Friday comes fast, and Lily’s bi-weekly paycheck ($1,502.45) is direct deposited. With this paycheck, she is planning to pay each of her monthly bills, aside from rent. She opens up the spreadsheet and plugs in the numbers as can be seen below.
Note: Because Lily has budgeted $400/month for groceries/dining out, and $200/month for transportation, she allocates half the amount per paycheck for each of these line items. This is because there are normally two paychecks per month.
Lily knows that she will need to leave some money in her checking account to cover rent and discretionary spending on the next pay cycle, so she has set aside $175 to remain untouched.
Having noticed that she has $177.45 of discretionary spending available for the next two weeks, Lily decides that she would like to save a portion of it. She decides to transfer $70 to her savings account, leaving $107.45 available for discretionary spending.
Without the spreadsheet giving her this information, Lily would probably have instead spent that $70 on a night (or two) out. Good on her for taking her spending into her own hands, every little bit counts!
The Next Pay Cycle
Lily makes it through the two weeks just fine.

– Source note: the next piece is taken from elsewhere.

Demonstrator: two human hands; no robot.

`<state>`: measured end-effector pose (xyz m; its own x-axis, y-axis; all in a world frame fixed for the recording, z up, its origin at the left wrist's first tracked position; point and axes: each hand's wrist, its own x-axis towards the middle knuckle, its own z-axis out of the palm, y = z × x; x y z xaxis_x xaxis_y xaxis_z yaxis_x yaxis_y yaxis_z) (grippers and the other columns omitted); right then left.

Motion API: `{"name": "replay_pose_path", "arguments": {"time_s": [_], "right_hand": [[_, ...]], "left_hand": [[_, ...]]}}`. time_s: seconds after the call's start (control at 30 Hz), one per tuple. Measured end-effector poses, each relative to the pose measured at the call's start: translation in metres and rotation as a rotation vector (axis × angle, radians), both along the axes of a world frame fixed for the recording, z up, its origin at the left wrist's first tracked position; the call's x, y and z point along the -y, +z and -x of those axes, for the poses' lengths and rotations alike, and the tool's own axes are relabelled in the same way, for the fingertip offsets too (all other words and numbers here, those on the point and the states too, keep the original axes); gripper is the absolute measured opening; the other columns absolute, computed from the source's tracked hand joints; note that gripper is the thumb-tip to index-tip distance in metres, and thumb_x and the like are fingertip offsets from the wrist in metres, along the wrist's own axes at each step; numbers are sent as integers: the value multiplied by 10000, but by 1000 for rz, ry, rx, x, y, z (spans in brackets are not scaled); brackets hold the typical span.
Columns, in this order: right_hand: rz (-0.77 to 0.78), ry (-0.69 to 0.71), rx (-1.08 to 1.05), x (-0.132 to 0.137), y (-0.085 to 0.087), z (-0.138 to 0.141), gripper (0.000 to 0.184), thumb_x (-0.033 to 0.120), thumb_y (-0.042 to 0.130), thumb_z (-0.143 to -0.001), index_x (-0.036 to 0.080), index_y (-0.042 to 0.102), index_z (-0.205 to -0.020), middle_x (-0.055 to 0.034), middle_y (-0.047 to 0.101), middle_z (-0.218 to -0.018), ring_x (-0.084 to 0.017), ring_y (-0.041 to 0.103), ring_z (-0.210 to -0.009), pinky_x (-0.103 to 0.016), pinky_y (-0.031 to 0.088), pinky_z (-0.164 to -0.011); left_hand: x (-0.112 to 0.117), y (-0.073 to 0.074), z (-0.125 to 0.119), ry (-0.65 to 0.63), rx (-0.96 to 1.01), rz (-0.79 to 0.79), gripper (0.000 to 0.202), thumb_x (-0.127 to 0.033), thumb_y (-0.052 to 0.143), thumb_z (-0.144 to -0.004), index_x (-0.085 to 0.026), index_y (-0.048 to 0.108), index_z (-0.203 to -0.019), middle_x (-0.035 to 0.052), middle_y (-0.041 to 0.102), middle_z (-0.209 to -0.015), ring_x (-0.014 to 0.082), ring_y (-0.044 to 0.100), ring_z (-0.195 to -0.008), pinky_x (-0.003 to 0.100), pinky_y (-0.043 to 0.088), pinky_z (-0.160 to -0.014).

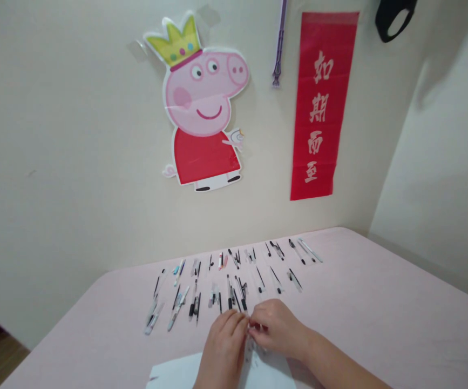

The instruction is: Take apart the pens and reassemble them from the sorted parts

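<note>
My left hand (229, 336) and my right hand (276, 327) meet above a white sheet of paper (177, 371), fingertips almost touching. Both are closed, with curled fingers pinching at the same spot. Whatever sits between the fingertips is too small and too covered to name. Several tiny pieces (253, 355) lie on the sheet just below my right hand. Beyond my fingers, a black-capped pen (243, 297) and other pen parts lie closest to my left hand. The middle of the sheet is partly hidden by my hands and forearms.
Two rough rows of taken-apart pens, with barrels, refills and caps, spread over the pink-covered surface (379, 302). A white pen (178, 309) lies left, and a long clear barrel (310, 250) far right. Behind, the wall bears a pig cutout (205, 156) and a red banner (323, 108).
</note>
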<state>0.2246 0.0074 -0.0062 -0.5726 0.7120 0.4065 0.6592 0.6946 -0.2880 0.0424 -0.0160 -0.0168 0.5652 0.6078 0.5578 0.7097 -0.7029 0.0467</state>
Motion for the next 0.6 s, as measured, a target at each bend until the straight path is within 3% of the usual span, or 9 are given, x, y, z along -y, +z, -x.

She had to make a few sacrifices, but having peace of mind makes it worthwhile. In fact, she has an extra $10 of unspent money remaining in her discretionary spending pool.
Her next paycheck is direct deposited on Friday, and rent is due on Monday. Having set aside $175 from the previous paycheck, and the additional $10 that went unspent, Lily has $1,687.45 in her checking account upon getting paid ($1,502.45 + $175 + $10).
This cycle is repeated for each pay period. As Lily becomes more attuned to her expenses and spending, she is able to make more informed lifestyle decisions, saving additional money in the process.
The scenario presented here leaves out a few nuances I’d like to mention.
- I throw all of my spending on credit cards, to accrue reward points to later be used for travel. On my personal spreadsheet, I have added line items for each card and the outstanding balance. This helps to reconcile against my checking account balance, which may be misleading if the card balances have not been paid yet. Note that you should only use credit cards if you pay the balance in full each month.
- If paid bi-weekly, there are 26 paychecks per year. There will be a couple of months each year where there are three paychecks. On these months, I am able to save a higher amount since a paycheck does not need to be dedicated to rent or bills.
I find that with the simple spreadsheet system outlined above, I don’t need to worry about specific budgets. The money left for discretionary spending can be used completely guilt-free.
This system is independent of any savings or investment accounts – it only tracks money available in your checking account for essential living expenses and discretionary spending.
Once you have a clear picture of how much you can save each month, money can be routed to savings/investment accounts automatically. The spreadsheet can then be used to properly manage the money left over for living.
To have a healthy financial life, a clear understanding of essential expenses and discretionary spending is mandatory.
How are you managing your monthly spending?